Severe reticulocytopenia was also an additional feature seen in our patient. Thalassemia patients are known to have significantly lower serum levels of erythropoietin at steady state which may trigger neocytolysis during HS causing further destruction of erythroid precursors. A bone marrow analysis would be helpful to confirm the presence of erythropoiesis suppression. Another mechanism which could also contribute to reticulocytopenia is increased peripheral consumption of reticulocytes by hyperactive macrophages in the presence of preserved bone marrow activity of erythropoiesis.

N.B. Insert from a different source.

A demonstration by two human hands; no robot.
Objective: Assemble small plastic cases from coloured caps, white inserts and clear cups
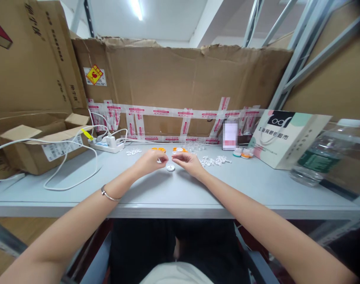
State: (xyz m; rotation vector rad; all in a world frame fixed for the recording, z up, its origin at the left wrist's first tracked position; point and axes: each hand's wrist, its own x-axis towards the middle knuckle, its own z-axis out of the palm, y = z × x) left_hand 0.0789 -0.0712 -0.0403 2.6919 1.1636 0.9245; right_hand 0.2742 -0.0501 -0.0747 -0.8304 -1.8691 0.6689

Management of HS is largely dependent on the severity of anemia and degree of hemolysis. Blood transfusion should be avoided in the milder form of HS as they are known to exacerbate hemolysis. Combination therapy of IVIg and steroids are synergistic in suppressing macrophage activation and shortening hemolysis through immodulatory effects. Low dose IVIg at 0.4 g/kg daily for 5 days and intravenous methylprednisolone 500 mg daily for 2 days are recommended for the treatment of HS. In severe forms of HS, red blood cell transfusion may be required but should be given in the presence of IVIg‐steroid cover. Subcutaneous erythropoietin may have a role in direct stimulation of erythropoieis and preventing neocytolysis. Furthermore, since macrophage activation is an important mechanism in HS, anti‐CD20 monoclonal antibody such as rituximab 375 mg/m2 even at a single dose has shown response. It is interesting to note that eculizumab, a C5 convertase inhibitor which inhibits complement activation is promising in the treatment of HS in sickle cell anemia and may also confer such benefit in thalassemia. On another note, as hemolysis increases the risk of both arterial and venous thrombosis, it is imperative to ensure adequate anticoagulation prophylaxis is given during active HS. Splenectomy has a role in HS as it is known to resolve HS crisis in thalassemia. However, our patient declined splenectomy due to personal reasons.

CONCLUSION

A high index of suspicion of HS allows prompt institution of therapy resulting in good survival outcome. The occurrence of HS in our patient is possibly attributed to a constellation of multiple factors namely: chronic multiple transfusions, presence of anti‐Cw, macrophage hyperactivity, extramedullary hematopoiesis‐induced hypersplenism, and suppression of erythropoiesis.

CONFLICT OF INTEREST

The authors declare there are no conflicting interests.

AUTHOR CONTRIBUTIONS

GK: analyzed the data, designed the paper, and wrote the manuscript. JS made critical revisions and approved the final manuscript. Guarantor: Ganesh Kasinathan is the guarantor of this manuscript.

ETHICAL APPROVAL

Ethical approval is not required as this is not a clinical trial.